Even with the data on their side, none of the advocates of Obamacare is nearly as certain the law will succeed as conservatives like Levin are that it will fail. That is a testament only to the overweening ideological certainty that pervades the right.

The slowdown in health-care costs is provisional. Perhaps it will peter out, and Obamacare will require massive revisions. Perhaps, too, the interest rate spike Ryan has been warning of will suddenly appear.

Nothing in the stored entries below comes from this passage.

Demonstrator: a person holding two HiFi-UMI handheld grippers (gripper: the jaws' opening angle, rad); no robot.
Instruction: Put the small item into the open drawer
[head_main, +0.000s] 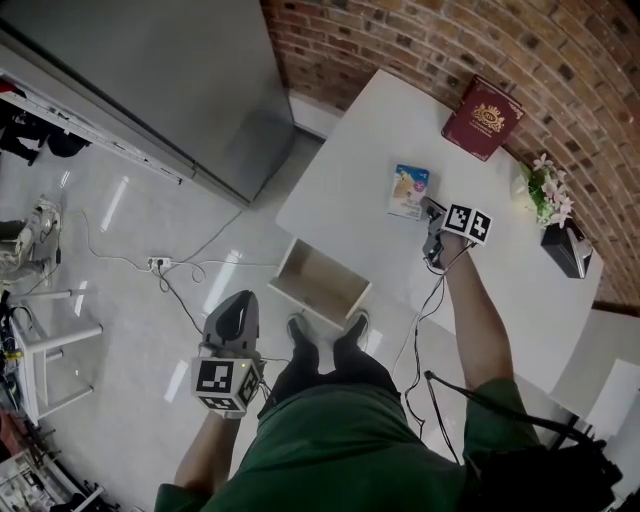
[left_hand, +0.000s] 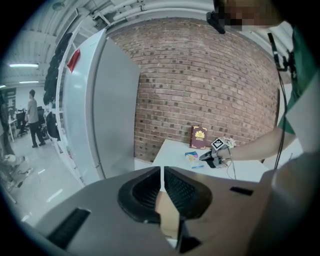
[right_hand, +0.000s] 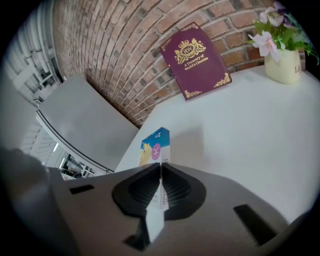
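Jaws of the right gripper clamp the small blue-and-yellow carton at the white counter; the left gripper jaws sit together, empty.

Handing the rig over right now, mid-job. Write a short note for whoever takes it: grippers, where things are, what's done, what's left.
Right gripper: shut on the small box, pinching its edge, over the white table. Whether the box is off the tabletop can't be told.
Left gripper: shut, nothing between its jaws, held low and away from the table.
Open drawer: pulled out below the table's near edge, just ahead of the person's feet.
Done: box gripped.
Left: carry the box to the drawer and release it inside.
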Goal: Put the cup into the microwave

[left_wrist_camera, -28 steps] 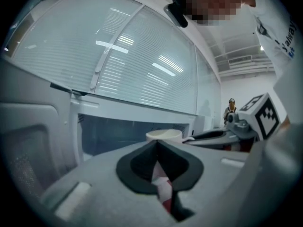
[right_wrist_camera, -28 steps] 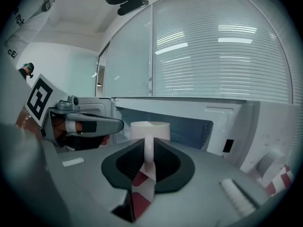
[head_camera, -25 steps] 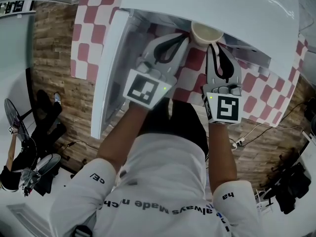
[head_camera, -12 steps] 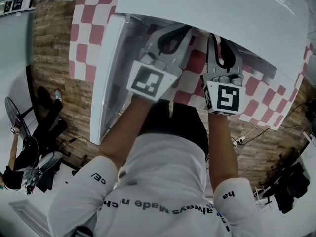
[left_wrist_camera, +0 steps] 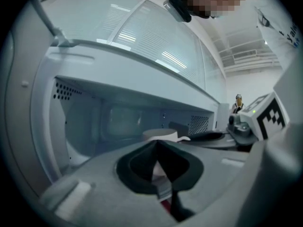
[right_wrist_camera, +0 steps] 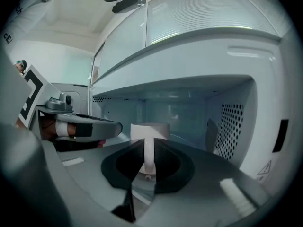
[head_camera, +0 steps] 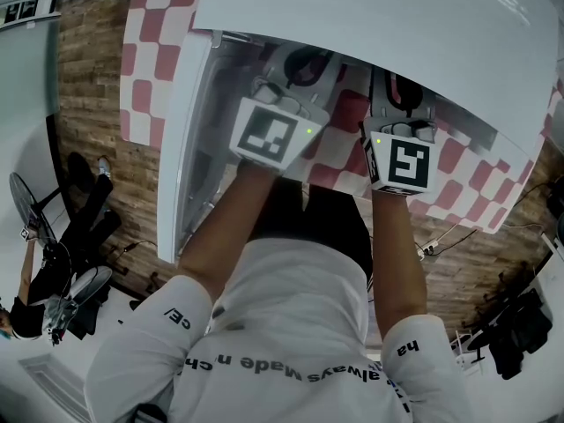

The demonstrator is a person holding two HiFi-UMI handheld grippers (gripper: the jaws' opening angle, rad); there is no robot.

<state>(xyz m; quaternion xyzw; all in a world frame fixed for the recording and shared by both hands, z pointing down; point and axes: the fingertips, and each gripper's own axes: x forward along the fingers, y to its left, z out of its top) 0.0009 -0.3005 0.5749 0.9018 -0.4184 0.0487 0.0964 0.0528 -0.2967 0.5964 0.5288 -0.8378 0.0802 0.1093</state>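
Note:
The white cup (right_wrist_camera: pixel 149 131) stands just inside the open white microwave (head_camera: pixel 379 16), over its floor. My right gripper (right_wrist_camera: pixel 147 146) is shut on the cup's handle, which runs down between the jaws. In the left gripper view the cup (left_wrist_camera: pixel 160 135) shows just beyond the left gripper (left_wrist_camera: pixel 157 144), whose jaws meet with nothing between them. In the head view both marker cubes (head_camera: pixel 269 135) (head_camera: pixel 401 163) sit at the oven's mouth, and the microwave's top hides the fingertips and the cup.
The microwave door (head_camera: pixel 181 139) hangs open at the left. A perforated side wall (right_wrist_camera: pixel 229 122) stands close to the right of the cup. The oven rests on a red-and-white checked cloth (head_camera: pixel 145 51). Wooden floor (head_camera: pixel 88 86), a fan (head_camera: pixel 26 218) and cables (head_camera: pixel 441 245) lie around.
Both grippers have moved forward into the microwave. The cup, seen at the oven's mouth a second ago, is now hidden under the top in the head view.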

But the key thing is that the conservative program since 2009 has hinged on the absolute truth of both these provisions. The certainty of the imminent debt crisis, and the certainty that Obamacare would worsen rather than ameliorate it, undergirded the party’s entire strategy. It is not merely the ideological extremism but Levin’s dialectical certainty that the welfare state will collapse upon itself that has driven the party’s refusal to compromise. Why not meet Obama halfway, see what we have learned in a few years' time? Because, he wrote, half-measures “would make real reforms less likely, by letting our leaders persuade themselves they have dealt with entitlements when in fact they would have only bought a little time.” There is no point in buying time to learn more about the nature and scale of the problem when your ideology has already furnished the answer.

And yet the canon of Levin and Ryan has undergone no revision whatsoever. The debt crisis is “irrefutably happening,” Ryan insisted recently. Obamacare, he said yesterday, will “collapse under its own weight.” Ryan and his party are so certain of these foundations his worldview rests upon that he can’t even be bothered to look down at the rubble all around his feet.